Researchers discovered that nearly 20% of the bacterial strains they studied could degrade plastic, though they needed some encouragement to do so.

Some of the world's smallest organisms could play a significant role in solving the problem of plastic pollution. Increasingly, it is being discovered how certain bacteria can break down plastic into small particles, which can then be recycled.

Moreover, this research reveals that many more bacteria than previously thought can degrade certain types of plastics.

The external conditions are crucial because a plastic bottle doesn't just disappear when it lies in the soil for a while. Bacteria are like people in that sense. Just like us, they don't do things automatically; they need encouragement. People only start running when they are chased by a tiger.
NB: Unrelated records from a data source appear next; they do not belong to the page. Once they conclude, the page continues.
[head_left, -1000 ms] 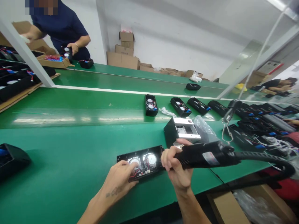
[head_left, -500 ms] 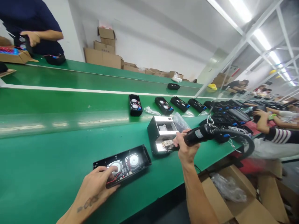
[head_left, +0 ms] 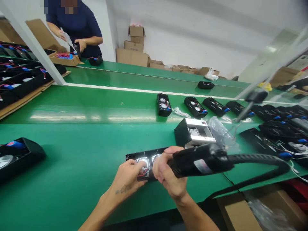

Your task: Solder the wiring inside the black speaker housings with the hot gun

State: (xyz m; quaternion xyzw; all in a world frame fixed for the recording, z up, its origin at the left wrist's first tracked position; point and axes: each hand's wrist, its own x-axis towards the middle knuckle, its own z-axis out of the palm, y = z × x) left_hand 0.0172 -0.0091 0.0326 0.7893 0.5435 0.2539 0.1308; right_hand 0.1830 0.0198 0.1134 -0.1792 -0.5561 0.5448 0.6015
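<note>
A long black speaker housing (head_left: 131,156) with two round white speakers lies on the green bench in front of me. My left hand (head_left: 131,173) grips its near left side, thumb over the left speaker. My right hand (head_left: 169,170) is wrapped round a black power screwdriver (head_left: 199,162), which is held almost level over the housing's right part; its tip is hidden by my fingers. Just behind the tool stands a black and silver screw feeder (head_left: 194,131), its lower front covered by the tool. A clear plastic bag (head_left: 221,130) lies beside the feeder.
Several black housings, one being (head_left: 164,105), line the belt behind. Another housing (head_left: 21,160) sits at the left edge. A person in dark blue (head_left: 84,25) handles parts at the far bench. The screwdriver's thick cable (head_left: 260,158) loops right, above cardboard boxes (head_left: 238,211).
My right hand has brought the screwdriver away from the feeder, leftward over the housing. My left hand still holds the housing. The view has turned left, bringing in the housing at the left edge.
</note>
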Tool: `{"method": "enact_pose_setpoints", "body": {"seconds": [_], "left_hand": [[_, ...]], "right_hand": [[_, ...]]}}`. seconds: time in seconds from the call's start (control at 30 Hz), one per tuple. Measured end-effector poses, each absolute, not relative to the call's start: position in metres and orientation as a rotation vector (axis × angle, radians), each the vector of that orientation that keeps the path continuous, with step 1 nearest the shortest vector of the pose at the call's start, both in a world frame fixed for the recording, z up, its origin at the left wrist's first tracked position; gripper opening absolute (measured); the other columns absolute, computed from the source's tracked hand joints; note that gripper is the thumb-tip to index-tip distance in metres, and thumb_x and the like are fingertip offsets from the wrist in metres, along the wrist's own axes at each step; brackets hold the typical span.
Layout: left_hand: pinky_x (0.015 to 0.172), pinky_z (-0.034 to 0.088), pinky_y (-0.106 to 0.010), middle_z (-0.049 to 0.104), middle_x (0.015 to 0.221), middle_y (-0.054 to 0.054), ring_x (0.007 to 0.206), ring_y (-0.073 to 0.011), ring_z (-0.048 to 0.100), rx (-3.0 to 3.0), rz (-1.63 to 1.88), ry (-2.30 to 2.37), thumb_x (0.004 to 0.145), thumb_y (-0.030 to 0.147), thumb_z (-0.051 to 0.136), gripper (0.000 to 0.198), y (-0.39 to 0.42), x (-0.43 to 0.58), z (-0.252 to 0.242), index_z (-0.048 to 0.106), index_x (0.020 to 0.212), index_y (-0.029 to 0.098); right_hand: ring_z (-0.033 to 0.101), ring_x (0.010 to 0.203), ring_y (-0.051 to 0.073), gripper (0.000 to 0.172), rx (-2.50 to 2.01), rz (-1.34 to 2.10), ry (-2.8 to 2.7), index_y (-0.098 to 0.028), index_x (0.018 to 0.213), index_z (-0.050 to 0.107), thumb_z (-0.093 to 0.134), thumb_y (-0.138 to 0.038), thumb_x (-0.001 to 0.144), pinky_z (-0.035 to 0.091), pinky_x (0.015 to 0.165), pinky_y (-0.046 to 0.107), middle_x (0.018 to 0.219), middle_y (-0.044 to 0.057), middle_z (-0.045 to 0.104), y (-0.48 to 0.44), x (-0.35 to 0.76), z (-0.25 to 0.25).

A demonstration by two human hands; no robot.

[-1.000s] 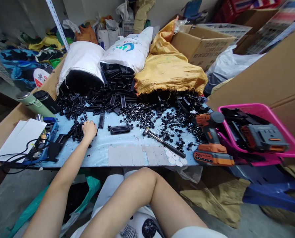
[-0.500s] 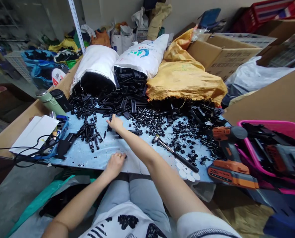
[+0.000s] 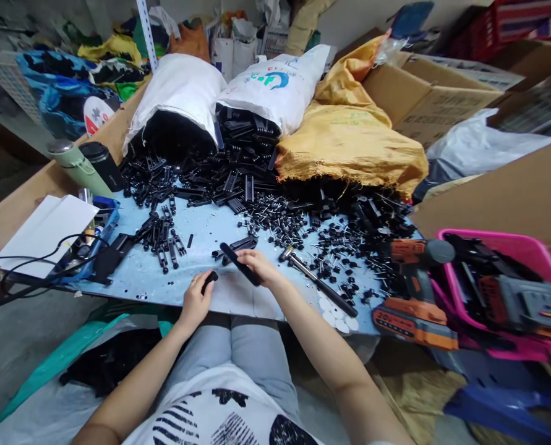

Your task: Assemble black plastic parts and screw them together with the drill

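Note:
Near the table's front edge my left hand [image 3: 198, 295] is closed on a small black plastic part [image 3: 209, 282]; its exact kind does not show. To its right, my right hand [image 3: 260, 267] grips a long, flat black plastic strip [image 3: 239, 263] by its near end, tilted above the table. Just behind the strip lie black plastic bars [image 3: 242, 245] on the blue tabletop [image 3: 201, 225]. A hammer [image 3: 319, 281] with a black handle rests to the right of my right hand. Jointed black pieces [image 3: 164, 238] form a small pile beyond my left hand.
White sacks [image 3: 177, 86] and a yellow sack [image 3: 349, 145] spill black parts at the back. Small pins [image 3: 279, 219] are scattered mid-table. A cordless drill [image 3: 417, 293] and a pink basket [image 3: 525, 238] stand right; a blue tray [image 3: 112, 222] and green flask [image 3: 78, 167] left.
My right hand has come back from the parts behind, now holding the black strip near my left hand. My left hand has lifted slightly with its small black part. The view has shifted a little.

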State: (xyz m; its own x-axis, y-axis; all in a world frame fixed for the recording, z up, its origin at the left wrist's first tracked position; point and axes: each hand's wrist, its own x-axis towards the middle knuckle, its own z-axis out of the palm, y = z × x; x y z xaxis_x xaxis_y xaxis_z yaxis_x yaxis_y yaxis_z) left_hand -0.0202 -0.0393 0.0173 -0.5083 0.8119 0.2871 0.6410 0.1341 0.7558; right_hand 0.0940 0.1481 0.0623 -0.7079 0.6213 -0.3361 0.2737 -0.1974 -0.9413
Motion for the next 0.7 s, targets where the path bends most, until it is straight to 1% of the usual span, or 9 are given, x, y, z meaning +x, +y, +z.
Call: {"method": "enact_pose_setpoints", "body": {"seconds": [0.03,0.1,0.2,0.27,0.33,0.43,0.5,0.6,0.7], "left_hand": [[0.089,0.050,-0.039,0.060,0.112,-0.012,0.106,-0.0220,0.058,1.402,1.317,2.205,0.092,0.030,0.042,0.032,-0.039,-0.020,0.017,0.054,0.120,0.019],[0.089,0.049,-0.038,0.060,0.112,-0.012,0.105,-0.0216,0.058,1.360,1.305,2.193,0.092,0.031,0.043,0.032,-0.039,-0.018,0.016,0.055,0.119,0.019],[0.090,0.048,-0.037,0.059,0.111,-0.012,0.105,-0.0218,0.057,1.349,1.281,2.195,0.091,0.031,0.043,0.032,-0.040,-0.012,0.017,0.055,0.119,0.018],[0.090,0.048,-0.038,0.059,0.110,-0.012,0.105,-0.0222,0.057,1.358,1.277,2.186,0.091,0.030,0.043,0.033,-0.041,-0.008,0.018,0.055,0.119,0.019],[0.088,0.049,-0.037,0.059,0.109,-0.012,0.103,-0.0217,0.058,1.356,1.295,2.142,0.091,0.030,0.044,0.032,-0.042,-0.004,0.019,0.055,0.119,0.019],[0.072,0.054,-0.031,0.058,0.111,-0.012,0.083,-0.0165,0.062,1.285,1.340,1.979,0.091,0.032,0.044,0.033,-0.042,0.004,0.021,0.055,0.119,0.018],[0.057,0.054,-0.026,0.056,0.114,-0.012,0.066,-0.0110,0.061,1.191,1.355,1.840,0.091,0.034,0.043,0.036,-0.040,0.010,0.024,0.054,0.121,0.018],[0.043,0.048,-0.022,0.054,0.115,-0.010,0.054,-0.0066,0.057,1.098,1.355,1.685,0.091,0.037,0.042,0.040,-0.035,0.020,0.033,0.050,0.127,0.020],[0.045,0.048,-0.022,0.058,0.109,-0.008,0.054,-0.0069,0.056,1.102,1.373,1.684,0.089,0.038,0.047,0.043,-0.029,0.027,0.046,0.050,0.129,0.020]], "right_hand": [[0.052,0.062,0.013,0.026,-1.037,1.850,-1.921,-0.013,0.086,0.061,0.061,-0.030,0.066,0.044,0.060,0.025,0.071,0.002,0.059,0.141,0.113,0.058],[0.055,0.075,0.018,0.027,-1.036,1.328,-2.266,-0.014,0.091,0.061,0.064,-0.027,0.068,0.045,0.072,0.031,0.084,0.006,0.063,0.123,0.145,0.050],[0.053,0.090,0.023,0.021,-0.922,0.616,-2.573,-0.014,0.099,0.062,0.053,-0.020,0.082,0.042,0.080,0.038,0.105,0.014,0.062,0.090,0.176,0.039],[0.054,0.088,0.022,0.020,-0.767,0.421,-2.702,-0.014,0.095,0.064,0.045,-0.021,0.089,0.041,0.078,0.038,0.105,0.014,0.062,0.071,0.188,0.036],[0.053,0.091,0.023,0.023,-0.691,0.353,-2.759,-0.015,0.096,0.064,0.048,-0.029,0.090,0.040,0.079,0.038,0.105,0.014,0.062,0.061,0.192,0.037],[0.048,0.109,0.029,0.044,-0.769,0.373,-2.748,-0.015,0.120,0.056,0.055,-0.042,0.086,0.036,0.092,0.045,0.119,0.017,0.055,0.067,0.187,0.041],[0.048,0.110,0.029,0.049,-0.827,0.544,-2.703,-0.016,0.129,0.049,0.051,-0.044,0.088,0.035,0.096,0.047,0.118,0.016,0.055,0.076,0.178,0.042],[0.058,0.087,0.019,0.047,-0.870,1.121,-2.441,-0.020,0.137,0.041,0.035,-0.042,0.095,0.046,0.082,0.036,0.103,0.011,0.059,0.080,0.168,0.043],[0.054,0.058,0.011,0.056,-0.790,1.661,-2.101,-0.022,0.145,0.026,0.031,-0.047,0.095,0.048,0.058,0.026,0.089,0.005,0.059,0.076,0.169,0.044]]}}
Similarly, bacteria surrounded by a lot of sugar, and thus energy, won't do something that requires too much effort. However, if they are "hungry," they will. This was evident during lab experiments where  the researchers added plastic models to plates with bacteria. At one point, they even "fed" the bacteria perforated pieces of plastic.

 The researchers made two discoveries. First, they noticed that a remarkable number of bacteria could degrade plastics under the right conditions: as much as 18% of the strains studied. They also discovered that a gene called "Lipase A" plays a significant role. When it was present in large numbers, the organisms broke down plastic more quickly.

This research expands the pool of bacteria that we can potentially use to degrade plastic.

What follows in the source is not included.